Tutti conosciamo dell’esistenza di quelle radioline “tascabili” con l’antennina e le batterie, di quelle che si acquistano con poco. Per noi che viviamo nel ventunesimo secolo, circondati da internet, wireless e telefonini cellulari questi aggeggini non hanno misteri, ma divertiamoci qualche istante immaginando di avere accanto un abitante del passato. Va bene qualsiasi epoca, purché sia più antica di 100 ÷ 150 anni fa.

Senza dirgli niente, affidiamogli la radiolina – magari accesa – e vediamo cosa succede.
Senza dubbio, se il nostro amico è un tipo curioso e sperimentatore, cercherà di scoprire da dove vengono le voci e i suoni che ode. Sezionerà la radio, cercando al suo interno la misteriosa sorgente di quei suoni e, molto probabilmente, non la troverà. Non troverà una piccola persona che parla o una piccola orchestra. Potrà forse immaginare che quelle non siano vera voce e vera musica, ma frutto di artificiali e casuali flussi di energia all’interno della radio stessa.

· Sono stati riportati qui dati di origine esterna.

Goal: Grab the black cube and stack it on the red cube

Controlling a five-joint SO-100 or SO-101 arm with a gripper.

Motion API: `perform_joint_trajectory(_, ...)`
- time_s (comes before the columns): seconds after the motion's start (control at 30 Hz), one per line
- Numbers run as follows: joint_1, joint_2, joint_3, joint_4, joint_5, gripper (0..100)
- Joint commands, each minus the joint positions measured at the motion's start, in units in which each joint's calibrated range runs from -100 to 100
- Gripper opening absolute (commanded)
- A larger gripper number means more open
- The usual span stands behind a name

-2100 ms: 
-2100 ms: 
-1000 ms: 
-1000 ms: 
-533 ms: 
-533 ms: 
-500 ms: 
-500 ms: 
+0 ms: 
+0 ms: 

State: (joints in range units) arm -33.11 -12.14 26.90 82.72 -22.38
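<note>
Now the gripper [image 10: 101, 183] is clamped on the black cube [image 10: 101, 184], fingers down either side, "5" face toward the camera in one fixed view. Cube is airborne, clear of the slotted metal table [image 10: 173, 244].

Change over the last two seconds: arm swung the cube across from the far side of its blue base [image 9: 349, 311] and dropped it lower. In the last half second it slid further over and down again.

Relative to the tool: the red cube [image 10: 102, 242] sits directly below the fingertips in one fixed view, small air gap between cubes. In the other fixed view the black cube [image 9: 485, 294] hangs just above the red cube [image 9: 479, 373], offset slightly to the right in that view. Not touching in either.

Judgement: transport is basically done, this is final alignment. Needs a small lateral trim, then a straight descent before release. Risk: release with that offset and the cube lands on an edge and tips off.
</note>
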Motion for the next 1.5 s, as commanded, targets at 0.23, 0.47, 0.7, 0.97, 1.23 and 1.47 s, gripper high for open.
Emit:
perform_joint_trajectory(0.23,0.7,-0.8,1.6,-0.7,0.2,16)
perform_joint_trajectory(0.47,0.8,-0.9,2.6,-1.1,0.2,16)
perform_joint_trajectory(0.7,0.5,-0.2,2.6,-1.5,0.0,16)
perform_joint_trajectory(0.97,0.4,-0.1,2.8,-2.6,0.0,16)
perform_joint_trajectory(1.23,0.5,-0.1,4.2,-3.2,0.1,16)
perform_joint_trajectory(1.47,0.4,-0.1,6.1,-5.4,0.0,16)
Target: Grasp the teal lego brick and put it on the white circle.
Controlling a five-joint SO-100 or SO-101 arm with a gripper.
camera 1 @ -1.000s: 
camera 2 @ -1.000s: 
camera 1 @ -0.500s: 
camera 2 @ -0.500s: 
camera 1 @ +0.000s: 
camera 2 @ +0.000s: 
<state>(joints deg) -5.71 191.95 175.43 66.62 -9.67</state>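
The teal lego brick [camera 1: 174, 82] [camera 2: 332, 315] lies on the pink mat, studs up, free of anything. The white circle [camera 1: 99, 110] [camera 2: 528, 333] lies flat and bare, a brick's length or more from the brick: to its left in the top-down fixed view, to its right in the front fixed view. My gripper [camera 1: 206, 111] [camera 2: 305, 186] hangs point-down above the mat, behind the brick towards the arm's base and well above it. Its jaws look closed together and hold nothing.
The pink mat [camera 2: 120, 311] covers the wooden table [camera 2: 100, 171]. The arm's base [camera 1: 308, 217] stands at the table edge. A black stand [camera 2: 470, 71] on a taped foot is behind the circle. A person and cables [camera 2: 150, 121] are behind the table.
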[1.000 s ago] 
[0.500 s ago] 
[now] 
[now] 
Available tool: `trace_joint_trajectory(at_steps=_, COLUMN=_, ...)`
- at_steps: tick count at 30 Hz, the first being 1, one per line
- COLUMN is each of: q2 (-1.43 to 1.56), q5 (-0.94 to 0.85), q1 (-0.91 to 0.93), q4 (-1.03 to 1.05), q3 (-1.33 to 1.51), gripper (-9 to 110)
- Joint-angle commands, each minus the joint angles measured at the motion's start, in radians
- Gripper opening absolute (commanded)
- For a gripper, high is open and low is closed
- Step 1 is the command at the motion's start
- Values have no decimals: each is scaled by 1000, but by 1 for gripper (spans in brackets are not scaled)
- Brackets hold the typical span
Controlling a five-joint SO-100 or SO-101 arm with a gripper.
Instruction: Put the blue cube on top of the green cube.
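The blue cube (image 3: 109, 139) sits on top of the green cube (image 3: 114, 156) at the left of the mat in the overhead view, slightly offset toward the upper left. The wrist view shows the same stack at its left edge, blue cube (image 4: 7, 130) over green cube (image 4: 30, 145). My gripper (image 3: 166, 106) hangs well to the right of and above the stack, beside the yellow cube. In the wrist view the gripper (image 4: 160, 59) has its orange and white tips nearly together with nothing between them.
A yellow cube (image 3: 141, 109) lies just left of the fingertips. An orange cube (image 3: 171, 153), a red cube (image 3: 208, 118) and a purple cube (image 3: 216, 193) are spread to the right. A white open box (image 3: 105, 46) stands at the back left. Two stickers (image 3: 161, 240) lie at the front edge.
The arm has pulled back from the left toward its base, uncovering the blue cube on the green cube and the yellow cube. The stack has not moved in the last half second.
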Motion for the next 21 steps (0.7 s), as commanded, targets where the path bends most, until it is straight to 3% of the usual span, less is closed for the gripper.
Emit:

Finché non spieghiamo dell’esistenza delle onde elettromagnetiche – sempre ammesso che ne siamo in grado e che il nostro ascoltatore sia in grado di capirci - quella persona continuerà a cercare nel posto sbagliato.

Anche se così non sembra, ci sono ancora molte, moltissime cose che stiamo cercando nel posto o nel modo sbagliato; cose che probabilmente non siamo ancora in grado di capire ma che supponiamo – con leggera superbia – di aver capito alla perfezione; cose a noi ancora invisibili e inimmaginabili come lo erano le onde elettromagnetiche per la gente di qualche secolo fa.
Ciò che sappiamo attualmente è solo una versione comprensibile della realtà e della realtà osservabile: apertura mentale è ammettere che c’è sempre qualcosa oltre ciò che conosciamo, anche se quel Qualcosa appare assurdo o illogico.